Terra, cielo e mare Tutte le avventure di «Jonathan»

Ambrogio Fogar (Milano, 1941-2005) è stato il più grande esploratore e viaggiatore italiano del ’900. La circumnavigazione del globo controvento in solitaria lo fece entrare nell’olimpo degli «avventurieri». Nel 1978 la sfida, fallita, all’Antartide e nell’83 del Polo Nord: la sua spedizione in compagnia del cane husky Armaduk fu al centro di violente polemiche per il fatto che Fogar percorse circa 140 chilometri a bordo di un piccolo aereo per uscire da un gigantesco lastrone di ghiaccio alla deriva. Fu conduttore tv con il fortunato programma d’avventura Jonathan, dimensione avventura. Tra le sue avventure, anche tre edizioni della Parigi-Dakar e tre Rally dei Faraoni. Nel ’92 subì un terribile incidente in Turkmenistan, rimanendo quasi completamente paralizzato. Anche questa disgrazia non riuscì a domare il suo spirito d’avventura: nel ’97, su una sedia a rotelle basculante, partecipò al Giro d’Italia in barca a vela.

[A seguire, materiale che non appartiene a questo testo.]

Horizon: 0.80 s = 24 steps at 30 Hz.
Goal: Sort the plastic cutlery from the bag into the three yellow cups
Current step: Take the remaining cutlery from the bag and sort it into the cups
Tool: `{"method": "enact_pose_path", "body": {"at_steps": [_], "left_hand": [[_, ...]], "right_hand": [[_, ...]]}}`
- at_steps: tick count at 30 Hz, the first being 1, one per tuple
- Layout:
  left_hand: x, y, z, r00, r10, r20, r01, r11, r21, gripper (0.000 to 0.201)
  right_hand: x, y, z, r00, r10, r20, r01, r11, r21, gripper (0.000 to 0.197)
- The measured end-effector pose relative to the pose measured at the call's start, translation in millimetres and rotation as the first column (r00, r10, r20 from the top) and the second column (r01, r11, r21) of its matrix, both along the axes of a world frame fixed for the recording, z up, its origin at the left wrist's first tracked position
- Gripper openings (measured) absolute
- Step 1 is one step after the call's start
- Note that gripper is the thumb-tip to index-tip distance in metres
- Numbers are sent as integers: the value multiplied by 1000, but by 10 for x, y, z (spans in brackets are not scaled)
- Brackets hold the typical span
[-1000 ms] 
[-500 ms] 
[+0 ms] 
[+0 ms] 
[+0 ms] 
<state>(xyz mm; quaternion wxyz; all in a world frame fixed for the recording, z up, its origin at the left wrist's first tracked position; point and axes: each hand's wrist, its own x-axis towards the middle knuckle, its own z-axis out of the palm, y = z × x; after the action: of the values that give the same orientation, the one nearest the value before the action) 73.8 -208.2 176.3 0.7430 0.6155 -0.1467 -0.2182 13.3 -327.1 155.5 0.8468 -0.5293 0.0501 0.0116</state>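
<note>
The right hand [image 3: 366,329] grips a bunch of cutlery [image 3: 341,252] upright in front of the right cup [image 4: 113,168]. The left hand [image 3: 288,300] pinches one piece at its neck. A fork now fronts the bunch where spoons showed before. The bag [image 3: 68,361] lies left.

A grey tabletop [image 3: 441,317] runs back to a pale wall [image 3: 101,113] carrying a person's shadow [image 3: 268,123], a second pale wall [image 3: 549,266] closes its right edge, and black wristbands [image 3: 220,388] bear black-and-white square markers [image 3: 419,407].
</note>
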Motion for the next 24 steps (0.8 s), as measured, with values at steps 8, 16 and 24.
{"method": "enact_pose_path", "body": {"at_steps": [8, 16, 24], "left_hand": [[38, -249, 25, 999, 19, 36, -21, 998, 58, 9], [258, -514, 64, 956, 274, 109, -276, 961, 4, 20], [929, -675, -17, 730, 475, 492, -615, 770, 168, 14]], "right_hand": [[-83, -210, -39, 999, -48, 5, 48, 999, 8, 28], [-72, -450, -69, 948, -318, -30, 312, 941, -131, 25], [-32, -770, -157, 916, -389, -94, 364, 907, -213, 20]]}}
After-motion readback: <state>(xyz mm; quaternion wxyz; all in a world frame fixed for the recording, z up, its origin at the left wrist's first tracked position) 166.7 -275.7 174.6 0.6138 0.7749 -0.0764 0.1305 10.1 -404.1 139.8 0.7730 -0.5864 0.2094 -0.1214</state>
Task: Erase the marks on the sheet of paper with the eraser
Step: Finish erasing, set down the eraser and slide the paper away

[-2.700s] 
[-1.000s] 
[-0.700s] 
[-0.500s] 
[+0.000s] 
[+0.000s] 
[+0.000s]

È morto nel 2005. Tra i suoi libri, Il mio Atlantico e La zattera (entrambi Premio Bancarella Sport), Quattrocento giorni intorno al mondo, Verso il Polo con Armaduk e, insieme a Giangiacomo Schiavi, Controvento: la mia avventura più grande (Rizzoli, 2005). Francesca Fogar, insieme a Marta Chiavari, ha scritto, dedicato al padre, Ti aspetto in piedi (Aliberti, 2006).